Creep and Hysteresis Effects on the Marcellus Shale Matrix Permeability Behavior

Monday, 15 December 2014
Athma R. Bhandari1, Peter J Polito1, Peter B Flemings1 and Steven L Bryant2, (1)University of Texas at Austin, Austin, TX, United States, (2)Univ of Texas at Austin, Austin, TX, United States
Pulse-decay permeability measurements on a Marcellus shale sample at a constant differential pressure of 12.4 MPa [1800 psi] demonstrate minor hysteresis in permeability behavior. Permeability measured at the same confining and pore pressure conditions over 90 days do not decline significantly suggesting that creep also plays a minor role. The sample has ~3% porosity. Permeability measurements were made in two repeated cycles. In each cycle, the sample is first held at a high confining and pore pressure—27.6 MPa [4000 psi] and 15.2 MPa [2200 psi], respectively—where we complete multiple permeability tests to analyze creep behavior. We then incrementally decrease confining and pore pressure to 13.8 MPa [2000 psi] and 1.4 MPa [200 psi], respectively, while completing three to five permeability tests prior to reaching the final pressure. During the first creep stage, the permeability decreases from 4.7×10-21 m2 [4.7 nd] to 4.2×10-21 m2 [4.2 nd] over a two week period while during the second creep stage permeability remains constant at ~3.4×10-21 m2 [3.4 nd]. We observe hysteresis in permeability values between the two cycles.

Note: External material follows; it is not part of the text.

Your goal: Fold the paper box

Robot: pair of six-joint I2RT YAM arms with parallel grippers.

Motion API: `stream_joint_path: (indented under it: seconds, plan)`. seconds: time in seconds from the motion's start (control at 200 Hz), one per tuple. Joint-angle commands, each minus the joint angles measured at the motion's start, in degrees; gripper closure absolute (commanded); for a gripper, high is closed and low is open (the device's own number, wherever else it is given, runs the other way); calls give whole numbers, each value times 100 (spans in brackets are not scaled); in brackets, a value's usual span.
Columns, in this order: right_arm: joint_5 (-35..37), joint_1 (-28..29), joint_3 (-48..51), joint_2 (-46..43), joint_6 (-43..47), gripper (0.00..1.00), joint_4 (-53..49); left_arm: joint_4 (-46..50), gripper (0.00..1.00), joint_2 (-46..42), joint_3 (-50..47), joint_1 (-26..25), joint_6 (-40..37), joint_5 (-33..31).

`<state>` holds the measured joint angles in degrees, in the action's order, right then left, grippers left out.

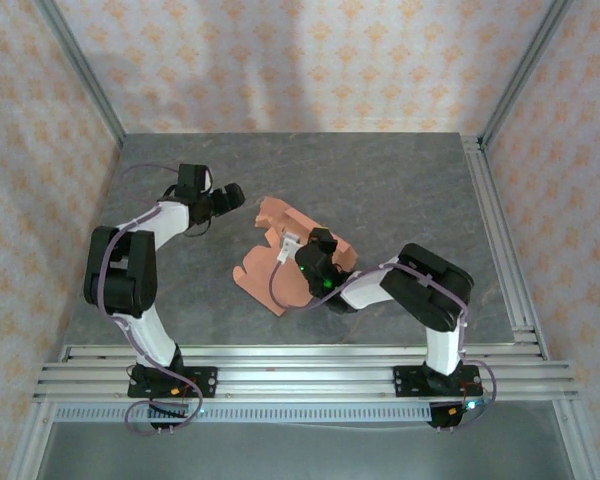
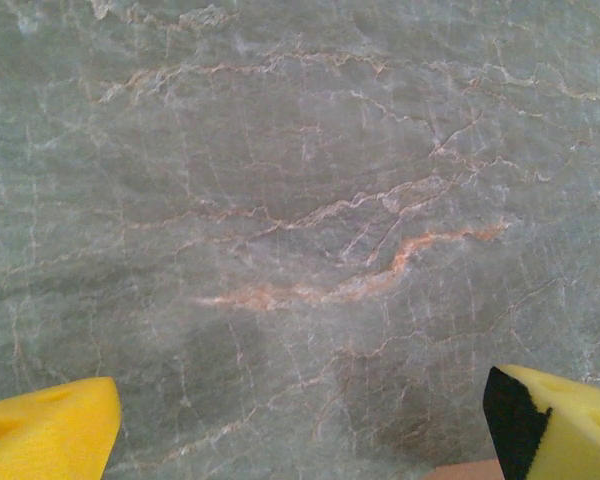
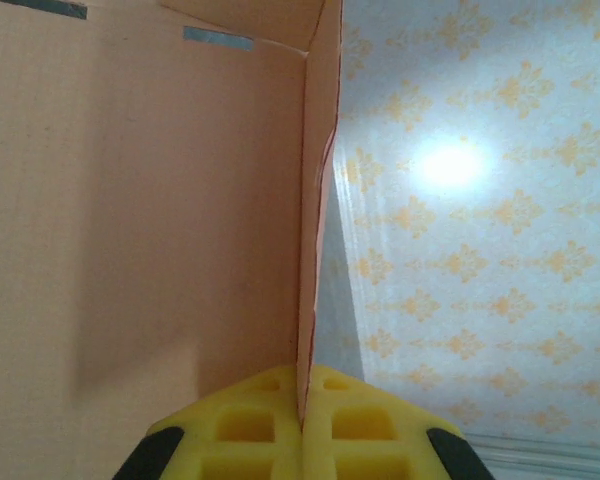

The permeability decreases from 13.2×10-21 m2 [13.2 nd] to 8.7×10-21 m2 [8.7 nd] during the first cycle at the lowest confining and pore pressure condition, but decreases only marginally to 7.7×10-21 m2 [7.7 nd] at the end of the second cycle. A better understanding of how permeability changes as stress evolves may illuminate production behavior of these gas shales.